I can no longer concentrate on my work and cannot study for long hours. I have been completely distracted from my routine by unimportant things like shows and socialising. I am neglecting my career and myself which is affecting my lifestyle. I am fed up of my procrastination but I cannot get myself to change. I have a number of assignments and projects to complete because of my laid back attitude which is stressing me a lot now. What can be done to get back? What suggestions can be implemented for a long term goal?
You are aware of your laid- back attitude which could probably be leading to the delay, distraction and stress. Setting daily goals could be of help. Rewarding yourself on the completion of the same slowly shapes your ‘getting things done’ behaviour for the long run. Cutting the distractions out of your life, at least till the time you complete all your assignments could help reduce the stress you are facing. Following the system of ‘screen time’ where you allocate a particular time frame to yourself to watch your shows helps reduce procrastination.
Inferiority and issues
I feel very inferior at my workplace. My seniors give me all the unimportant and insignificant tasks. None of the work I do is keeping me interested. I had this problem at my last workplace too. They think I am easy to stomp all over so they do as it pleases them. I am not able to find the space to grow as I am not given any stimulating projects. My colleagues say this is because I do not have enough education qualifications. I am still capable of doing the job, they just don’t give me a chance. What do I do?

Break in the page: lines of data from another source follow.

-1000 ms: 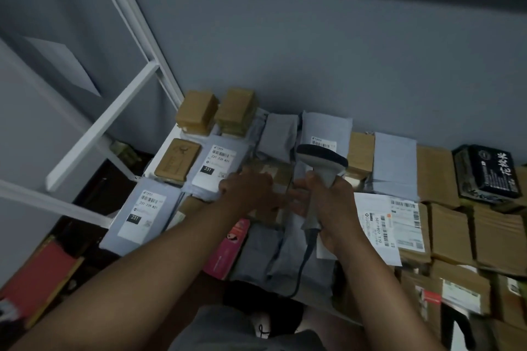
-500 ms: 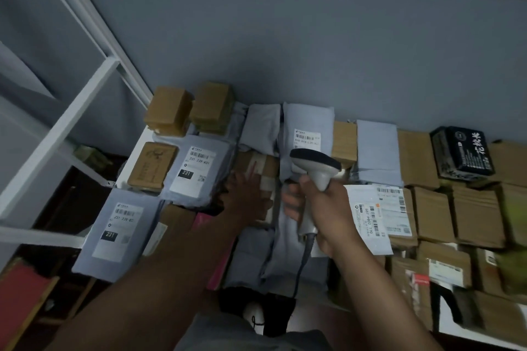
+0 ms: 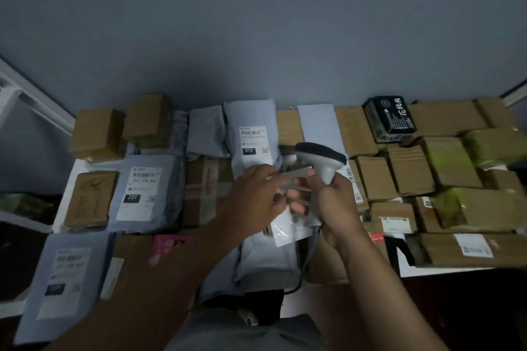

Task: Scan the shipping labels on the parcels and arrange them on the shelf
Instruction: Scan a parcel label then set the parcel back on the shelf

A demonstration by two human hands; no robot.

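Note:
My left hand (image 3: 252, 196) pinches a small white packet (image 3: 286, 229) by its upper edge and holds it above the pile of parcels. My right hand (image 3: 335, 202) grips the handle of a grey barcode scanner (image 3: 320, 157), right beside the packet; its fingers touch the packet's far side. The scanner's head points away from me and its cable hangs down toward my lap. Behind the hands lies a grey mailer with a label marked 010 (image 3: 251, 137). To the left lie a grey mailer marked 231 (image 3: 148, 191) and a taped cardboard box (image 3: 208, 188).
Several brown boxes (image 3: 373, 179) and greenish wrapped parcels (image 3: 447, 159) fill the right side, with a black box (image 3: 390, 118) by the grey wall. Another grey mailer (image 3: 65, 279) and a pink parcel (image 3: 168, 245) lie at front left. A white shelf frame (image 3: 34, 94) stands at left.
My left hand has lifted the small white packet off the pile and brought it beside the scanner. My view has swung to the right, showing more boxes there.

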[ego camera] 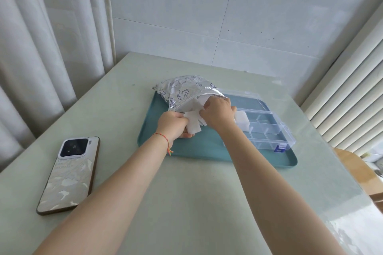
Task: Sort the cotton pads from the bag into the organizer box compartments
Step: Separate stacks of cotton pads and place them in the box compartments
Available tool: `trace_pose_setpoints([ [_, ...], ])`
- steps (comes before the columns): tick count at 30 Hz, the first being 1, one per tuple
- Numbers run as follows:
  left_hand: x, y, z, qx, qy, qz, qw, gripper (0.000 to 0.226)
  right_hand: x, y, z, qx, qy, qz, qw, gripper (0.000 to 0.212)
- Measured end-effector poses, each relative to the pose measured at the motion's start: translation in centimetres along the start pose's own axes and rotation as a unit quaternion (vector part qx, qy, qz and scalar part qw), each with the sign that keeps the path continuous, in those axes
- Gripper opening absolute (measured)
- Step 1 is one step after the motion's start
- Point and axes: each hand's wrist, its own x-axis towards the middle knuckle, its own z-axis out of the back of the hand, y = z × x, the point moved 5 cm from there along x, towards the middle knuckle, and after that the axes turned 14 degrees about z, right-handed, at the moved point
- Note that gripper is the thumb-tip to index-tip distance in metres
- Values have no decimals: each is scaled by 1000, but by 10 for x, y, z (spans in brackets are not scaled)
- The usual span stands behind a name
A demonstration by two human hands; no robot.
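Head view: two hands at the mouth of the bag [182, 91], on the far left part of the tray [186, 151]. Left hand [173, 123] curled round a bunch of white pads [193, 125], some poking out past the fingers. Right hand [217, 113] curled too, at the bag's open edge among the pads; cannot tell if it pinches pads or the bag's lip. Bag lies on its side, mouth to the near right, more pads showing inside through the clear part.

Box [267, 128] sits open just right of the hands, on the same tray. Some white pads already stacked in the box's left part, right behind the right hand. Other parts of the box look bare, with thin walls between them.

To do this step well, probably: keep a soft but firm hold so the pads stay flat and do not bend. Pull the bunch out slow, so loose ones do not spill on the tray. Hold the bag down or its mouth open with the other hand. Square the bunch up before dropping it in. Pick one bare part of the box and lower the pads straight down between the walls.

In the way: the box's near wall and its thin walls could catch a pad's edge. Right arm crosses over the near left of the box, so it needs to lift clear first.

Around: phone [69, 174] face down on the tabletop [165, 203], near left, well apart from the tray. Curtain [41, 58] at far left, blinds [352, 99] at right.
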Motion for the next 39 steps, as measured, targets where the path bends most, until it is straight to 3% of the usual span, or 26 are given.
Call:
trace_pose_setpoints([
  [2, 0, 0, 0, 1, 3, -1, 1000, 26, -4, -2, 9, 87, -13, -10, 996, 7],
  [7, -6, -4, -4, -11, 10, -8, 1000, 21, -30, -11, 40, 290, -13, -39, 956, 36],
  [12, -14, -12, -13, -64, 54, -14, 996, 16, -52, -6, 39, 433, 27, -19, 901, 39],
  [19, -21, -14, -21, -138, 157, 28, 978, 24, -63, 0, 38, 390, 34, -17, 920, 30],
  [30, -24, -15, -24, -76, 122, -4, 990, 19, -58, -3, 41, 289, -37, 28, 956, 11],
  [32, -22, -14, -22, -62, 96, 3, 993, 21, -58, -2, 43, 242, -27, 55, 968, 23],
  [35, -23, -16, -19, -41, 70, 2, 997, 6, -60, 3, 45, 182, 19, 139, 973, 75],
  [37, -28, -18, -25, -43, 114, -4, 993, 13, -63, 8, 43, 142, 64, 179, 971, 102],
  [39, -34, -19, -33, -54, 165, 4, 985, 19, -66, 14, 40, 106, 86, 196, 971, 108],
])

It is important to assess our own limitations and personality traits that could be contributing to be treated as someone who can be walked all over. An objective evaluation of self is often beneficial in such matters. In your case, you could begin by holding a formal meeting with your seniors and discussing your future as an employee in this particular company and how you are feeling under-appreciated and under-utilised of your merit. If after this effort, you feel there is no change, you can look for an alternative which fulfils your job requirements as per your merit.
My colleague is openly bisexual. One day when all of us had gone out for lunch, she said in front of everyone that she found me cute. I got a bit uncomfortable around her since then. She gives me weird vibes at all times because she makes it very obvious that she wants to have a conversation and tries to get over friendly. Recently, her behaviour has been very touchy. For every small thing she touches my arm or shoulder or tries to hug me which annoys me a lot. How do I tell her to back off without making things awkward?
An open and honest communication with your colleague will help establish certain boundaries between the two of you. Express your concerns with respect to her behaviour so that she is aware how much you are impacted by her actions. Her behaviour as you said is indicative of striking a conversation with you, thus can be used to start the process of creating a healthy distance which does not impact your professional relationship.
New-comers, not welcome
I have been working in the same company since the past 12 years. Due to this, I hold a position of seniority. It annoys me a lot when new employees come in and try to change the way things are. I get irritated at that and I think I come off as a very grumpy person to everyone. I do not want to have this image and at the same time I just don’t want any interference in the way of how normally things work. What can be done?
Your emotional reactions to the change that new employees are bringing in could be detrimental to your image. Since you know the ins and outs of the company for the last 12 years, the knowledge can be used for establishing a rapport as well as norms of how things usually work in the company provided those norms actually benefit the company. An ice breaking session would help with the rapport as well as holding periodic meetings for discussion of new ideas to the existing ways in which the company runs could prove beneficial.